Figs, Berries, Cheeses, Nuts

Fruit with Honey

Dark Chocolate

(excellent paired with red wine or melted for dipping ripe berries)

Fruit and Nut Crumble

Spread whole pecans or other desired nuts on parchment lined baking pan. Toast in 350 degree oven for 8-10 minutes. Allow to cool. Using food processor, grind 1 cup toasted nuts to approximate size of baby peas. (You can also mince nuts with large knife.) Set aside.

Slice and sauté favorite fruits (apples, pears, plums, peaches are a few that work well) in butter until softened and/or warmed through. Add desired spices (e.g. cinnamon, ginger, allspice, etc.) and mix for additional minute over heat.
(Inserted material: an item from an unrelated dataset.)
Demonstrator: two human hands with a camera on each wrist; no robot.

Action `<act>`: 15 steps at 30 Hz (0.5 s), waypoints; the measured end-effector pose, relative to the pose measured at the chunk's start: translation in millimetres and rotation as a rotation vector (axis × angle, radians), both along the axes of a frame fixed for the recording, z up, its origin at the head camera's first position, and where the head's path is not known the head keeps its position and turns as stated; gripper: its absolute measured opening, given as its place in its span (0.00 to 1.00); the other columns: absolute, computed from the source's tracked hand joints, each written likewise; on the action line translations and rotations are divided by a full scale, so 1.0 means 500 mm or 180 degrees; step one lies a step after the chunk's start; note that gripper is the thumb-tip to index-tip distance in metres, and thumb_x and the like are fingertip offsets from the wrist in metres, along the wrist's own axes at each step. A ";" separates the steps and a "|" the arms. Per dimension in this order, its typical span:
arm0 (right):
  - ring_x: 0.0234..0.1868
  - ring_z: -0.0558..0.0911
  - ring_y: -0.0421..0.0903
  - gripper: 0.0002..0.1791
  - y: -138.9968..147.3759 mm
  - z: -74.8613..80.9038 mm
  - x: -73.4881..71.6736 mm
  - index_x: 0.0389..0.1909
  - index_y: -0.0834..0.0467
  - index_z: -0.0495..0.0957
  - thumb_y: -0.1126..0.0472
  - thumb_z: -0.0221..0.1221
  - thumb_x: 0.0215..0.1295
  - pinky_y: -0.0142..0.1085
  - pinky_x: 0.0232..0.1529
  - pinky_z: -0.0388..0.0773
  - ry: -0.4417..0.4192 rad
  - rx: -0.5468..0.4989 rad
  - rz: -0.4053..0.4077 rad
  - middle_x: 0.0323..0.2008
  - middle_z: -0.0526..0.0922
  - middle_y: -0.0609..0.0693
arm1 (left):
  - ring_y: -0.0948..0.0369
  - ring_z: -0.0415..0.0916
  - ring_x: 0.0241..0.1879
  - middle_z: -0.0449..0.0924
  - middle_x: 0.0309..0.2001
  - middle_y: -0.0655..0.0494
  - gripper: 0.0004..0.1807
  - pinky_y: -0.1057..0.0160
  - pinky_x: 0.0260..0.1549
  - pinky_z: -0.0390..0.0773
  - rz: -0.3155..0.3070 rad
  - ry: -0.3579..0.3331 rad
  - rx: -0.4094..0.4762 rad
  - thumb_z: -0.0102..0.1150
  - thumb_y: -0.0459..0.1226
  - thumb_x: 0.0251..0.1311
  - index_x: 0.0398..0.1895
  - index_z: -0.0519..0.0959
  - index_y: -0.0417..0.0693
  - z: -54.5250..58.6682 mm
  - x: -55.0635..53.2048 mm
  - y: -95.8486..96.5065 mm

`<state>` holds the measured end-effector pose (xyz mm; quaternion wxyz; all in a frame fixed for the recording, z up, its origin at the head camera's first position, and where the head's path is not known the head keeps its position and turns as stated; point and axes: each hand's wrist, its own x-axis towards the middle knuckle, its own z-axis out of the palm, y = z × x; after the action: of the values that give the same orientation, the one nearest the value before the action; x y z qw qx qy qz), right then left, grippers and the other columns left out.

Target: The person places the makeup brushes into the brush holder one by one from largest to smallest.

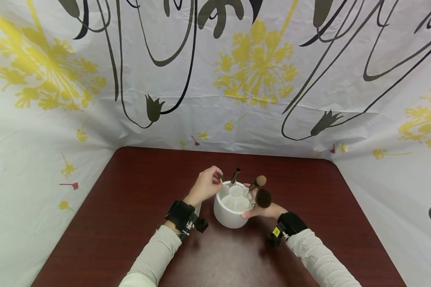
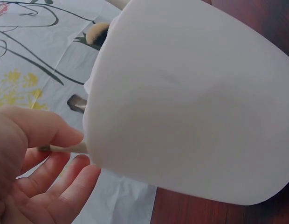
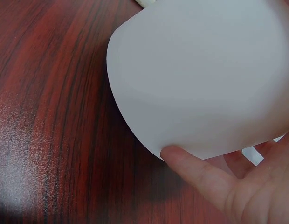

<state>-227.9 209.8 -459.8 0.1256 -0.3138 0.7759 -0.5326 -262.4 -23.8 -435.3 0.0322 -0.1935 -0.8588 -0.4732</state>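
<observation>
A round white makeup brush holder (image 1: 230, 219) with several compartments is in the middle of the head view. At its left rim my left hand (image 1: 205, 184) pinches a slim makeup brush (image 2: 72, 148), whose lower part is hidden inside the holder. My right hand (image 1: 263, 211) grips the holder's right side, thumb (image 3: 191, 168) against the white wall and other fingers behind. Three more brushes stand in the holder: a large dark fluffy brush (image 1: 263, 198), a tan-tipped brush (image 1: 261, 181) and a small dark brush (image 1: 238, 171).
The dark red wooden table (image 1: 158, 175) has rounded far corners. A white cloth (image 1: 186, 79) with yellow and grey flower prints hangs behind it and along both sides. Part of a pale object (image 1: 198, 209) shows beside the left wrist.
</observation>
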 end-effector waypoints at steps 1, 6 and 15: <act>0.52 0.70 0.43 0.60 -0.002 0.010 0.004 0.59 0.79 0.44 0.43 0.68 0.42 0.37 0.56 0.61 -0.0024 0.0028 0.0007 0.52 0.70 0.70 | 0.58 0.78 0.32 0.75 0.32 0.50 0.14 0.67 0.32 0.77 -0.0002 -0.0016 0.0029 0.60 0.27 0.45 0.37 0.73 0.40 0.001 -0.001 -0.002; 0.54 0.69 0.43 0.51 -0.009 0.053 0.019 0.59 0.80 0.43 0.66 0.68 0.43 0.41 0.57 0.61 -0.0153 0.0126 0.0051 0.53 0.67 0.74 | 0.58 0.78 0.34 0.76 0.35 0.50 0.14 0.66 0.34 0.77 0.0048 -0.0055 0.0071 0.64 0.30 0.45 0.37 0.73 0.42 0.005 -0.008 -0.015; 0.55 0.68 0.47 0.50 -0.008 0.053 0.015 0.59 0.81 0.44 0.69 0.67 0.42 0.53 0.57 0.59 -0.0126 0.0132 0.0070 0.54 0.66 0.75 | 0.55 0.79 0.36 0.75 0.38 0.48 0.12 0.62 0.35 0.78 0.0220 0.0070 0.0069 0.62 0.33 0.50 0.37 0.73 0.41 0.021 -0.023 -0.037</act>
<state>-220.6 205.9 -433.4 0.1532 -0.3091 0.7806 -0.5212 -273.9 -42.2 -424.6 0.0601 -0.1686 -0.8595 -0.4789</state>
Mix toasted nuts with 2 Tbsp. melted but slightly cooled butter. Pour fruit into dish and top with nut crumble and dollop of freshly whipped cream if desired.

Fresh Fruit with Greek Style Yogurt

Sweet Potato with Butter, Cinnamon and Toasted Pecans

Berries with Mascarpone Cheese

Whip a small container of mascarpone with a quarter cup of unsweetened coconut and a splash of cream. Serve with strawberries, cherries or your own favorite fruit.

Almond Macaroons

(Recipe from

1-1/4 cups almonds
1/8 teaspoon cinnamon
2 tablespoons grated lemon peel
2 egg whites, beaten
1/4 cup raw honey
2 tablespoons lemon juice

Grind almonds coarsely. Combine cinnamon and lemon and add. Beat egg whites very stiff, fold in honey and continue beating. Fold in lemon juice with almond mixture and blend. Drop from a teaspoon onto ungreased parchment paper. Bake 30 minutes at 250 degrees F. Remove from paper while still slightly warm. Makes 4 macaroons.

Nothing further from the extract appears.